もしかしたら間違った道を歩んでいるのかもしれないのに、彼らに酷なことを強いているというのに、私は……それでも、彼らを求めて良いのだろうか。
私、なんかが……。
「あるじさまー! いわとおしー!」
すっかり傷の癒えた岩融と手入れ部屋を出ると、今剣ちゃんが明るい声を上げて、こちらに駆け寄ってきた。どうやら三日月さんと一緒に縁側に座って、手入れが終わるのを待っていたらしい。
岩融に一番に抱きつくかと思いきや、今剣ちゃんは予想外にも私にぴょんっと飛びついて来た。彼に突然飛びつかれるのにはもう慣れたもので、すぐに両手を広げて受け止める。
「つるぎちゃん? お岩ちゃんじゃなくて私に抱きついて良かったのですか?」
「いわとおしはもうげんきいっぱいだから、だいじょうぶです!」
「うむ! 主にしっかり手入れをしてもらったからなあ!」
「ほらねー! でも、あるじさまは、なんだかげんきないです」
「え……?」
「だから、ぼくのげんきをわけてあげようとおもって! ぎゅー!!」
そう言って、ますます私に抱きつく力を強める今剣。すりすりと頬擦りまでしてくれている。ああ、なんて、可愛らしくて優しい子なのだろう、こんな私を気遣って……。
おまけに見えない後ろから、岩融さんにポンポンと頭を撫でられてしまっては、泣いてしまいそうになる。

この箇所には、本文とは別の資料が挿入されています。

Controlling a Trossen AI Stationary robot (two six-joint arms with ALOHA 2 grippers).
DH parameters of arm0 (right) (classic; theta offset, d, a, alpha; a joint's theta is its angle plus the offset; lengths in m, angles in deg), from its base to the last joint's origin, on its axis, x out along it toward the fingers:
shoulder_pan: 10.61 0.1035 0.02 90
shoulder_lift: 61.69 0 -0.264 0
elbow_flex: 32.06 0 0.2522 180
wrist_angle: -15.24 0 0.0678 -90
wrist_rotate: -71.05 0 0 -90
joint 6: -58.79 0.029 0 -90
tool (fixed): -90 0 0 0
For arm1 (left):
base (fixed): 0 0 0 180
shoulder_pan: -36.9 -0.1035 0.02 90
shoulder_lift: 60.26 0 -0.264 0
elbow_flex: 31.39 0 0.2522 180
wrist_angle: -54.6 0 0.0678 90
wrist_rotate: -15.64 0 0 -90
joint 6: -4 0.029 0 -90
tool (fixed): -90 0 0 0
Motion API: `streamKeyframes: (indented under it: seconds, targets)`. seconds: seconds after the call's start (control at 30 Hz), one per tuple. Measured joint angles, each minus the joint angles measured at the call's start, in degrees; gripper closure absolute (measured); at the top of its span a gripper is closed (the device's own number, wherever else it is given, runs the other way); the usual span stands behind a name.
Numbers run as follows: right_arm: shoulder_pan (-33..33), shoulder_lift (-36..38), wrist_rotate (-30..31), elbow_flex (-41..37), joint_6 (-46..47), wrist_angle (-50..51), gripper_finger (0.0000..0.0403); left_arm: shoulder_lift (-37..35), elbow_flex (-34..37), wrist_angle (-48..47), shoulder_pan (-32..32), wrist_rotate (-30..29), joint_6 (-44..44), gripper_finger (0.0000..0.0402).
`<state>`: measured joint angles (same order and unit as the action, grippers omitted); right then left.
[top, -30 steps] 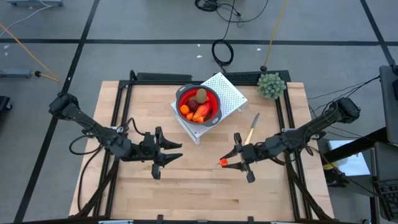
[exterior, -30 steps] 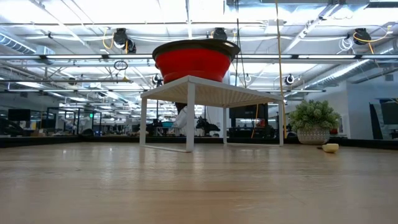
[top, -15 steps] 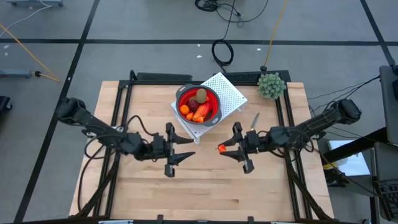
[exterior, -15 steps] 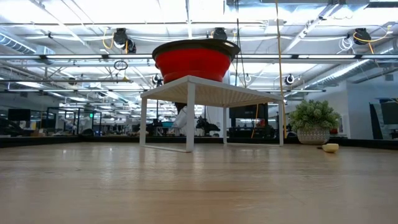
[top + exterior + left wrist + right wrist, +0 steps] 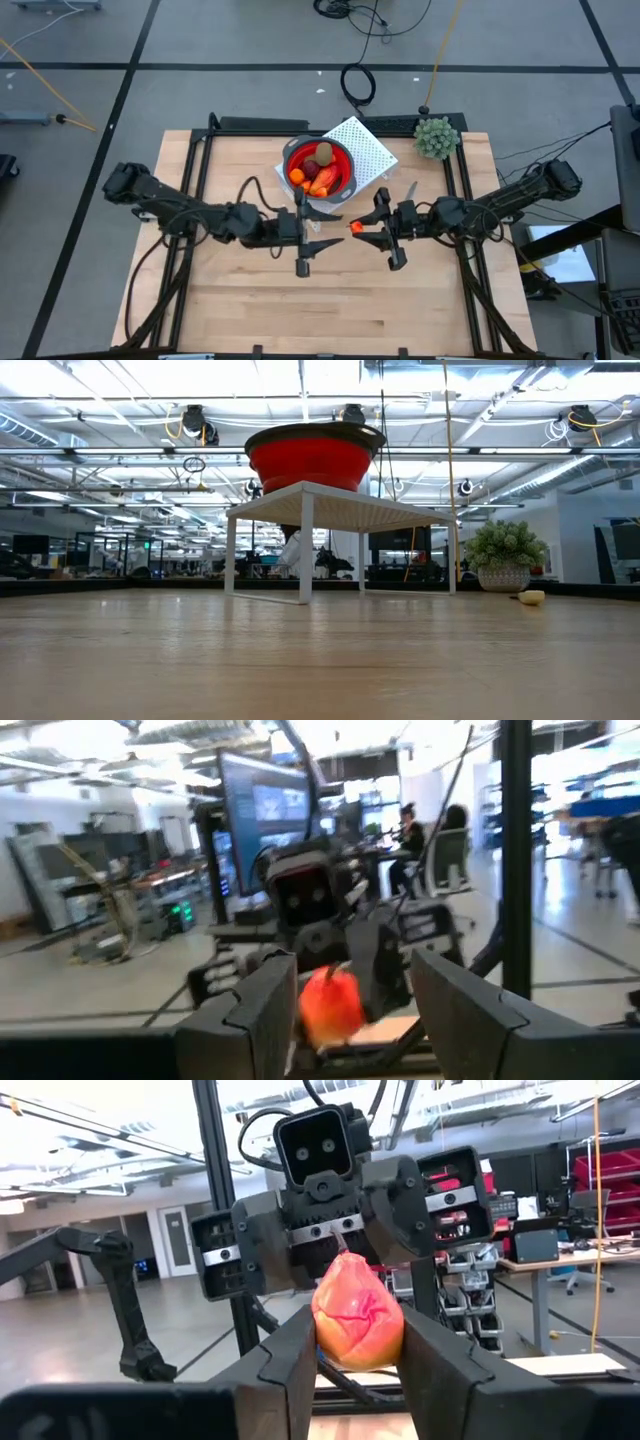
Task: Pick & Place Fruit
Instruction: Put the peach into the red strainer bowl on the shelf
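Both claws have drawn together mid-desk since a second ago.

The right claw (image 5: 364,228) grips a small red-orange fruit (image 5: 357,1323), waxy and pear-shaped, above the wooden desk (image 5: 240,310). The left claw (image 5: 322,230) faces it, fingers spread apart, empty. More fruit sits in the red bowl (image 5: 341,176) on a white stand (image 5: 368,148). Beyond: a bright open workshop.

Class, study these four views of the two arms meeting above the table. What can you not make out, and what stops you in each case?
- Low view: both arms are out of frame, and the red bowl wall hides its fruit.
- High view: the orange-red fruit in the right gripper is too small to identify.
- Left wrist view: blur hides whether the left gripper touches that fruit.
- Knife: partly covered by the right arm.
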<state>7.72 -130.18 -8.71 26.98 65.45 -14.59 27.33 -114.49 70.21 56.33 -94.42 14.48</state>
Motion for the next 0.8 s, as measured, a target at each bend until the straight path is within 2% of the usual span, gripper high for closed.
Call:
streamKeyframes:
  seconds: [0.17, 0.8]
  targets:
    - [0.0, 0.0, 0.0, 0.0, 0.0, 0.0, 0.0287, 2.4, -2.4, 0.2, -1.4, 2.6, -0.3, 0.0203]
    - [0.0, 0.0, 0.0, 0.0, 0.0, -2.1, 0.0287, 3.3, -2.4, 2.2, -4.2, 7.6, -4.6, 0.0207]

「あぁ……ありがとうございます、つるぎちゃん。もうすっかり、元気になりましたよ」
「えへへ、よかったあ!」
こんな私でも、あなたたちにちゃんと主として慕われて、……たくさん愛してもらえているのですね。
「ぼくたち、あるじさまのことだいすきですよ」
「……はい、私も皆が大好きです」
「ほら、おんなじです! だから、あんしんしてください、あるじさま。だいじょうぶですよ」
「……は、い」
心の奥底で、私は皆を信頼しきれてなかったんだ。私を慕ってくれるのは、所詮使う人間と使われる刀剣の関係性だからだと、諦めていたのか。嫌な戦いを強いて、苦しい思いをさせて、そんな審神者はいつか誰かに斬られても仕方ないって、裏切られる覚悟すら持っていた。
だって、こんな姿も醜い私を、愛してくれるものなんて誰も居ないって……ずっと思い込んでいたから。でも、あなた達は私が名前や顔を明かさなくたって、ずっと愛してくれてたんですね。
私は結局、今剣を抱っこしたまま、岩融に頭を撫でられながら、しばらく涙を止めることが出来なかったのでした。
「なきむしなあるじさま、ぼくもなでなでしてあげますね」
「ふふ……ありがとう……」
泣き虫でも良いんだ、今はこうして、慰めてくれる誰かが居るのだから。
ああ、私は本当に、幸せな審神者だ。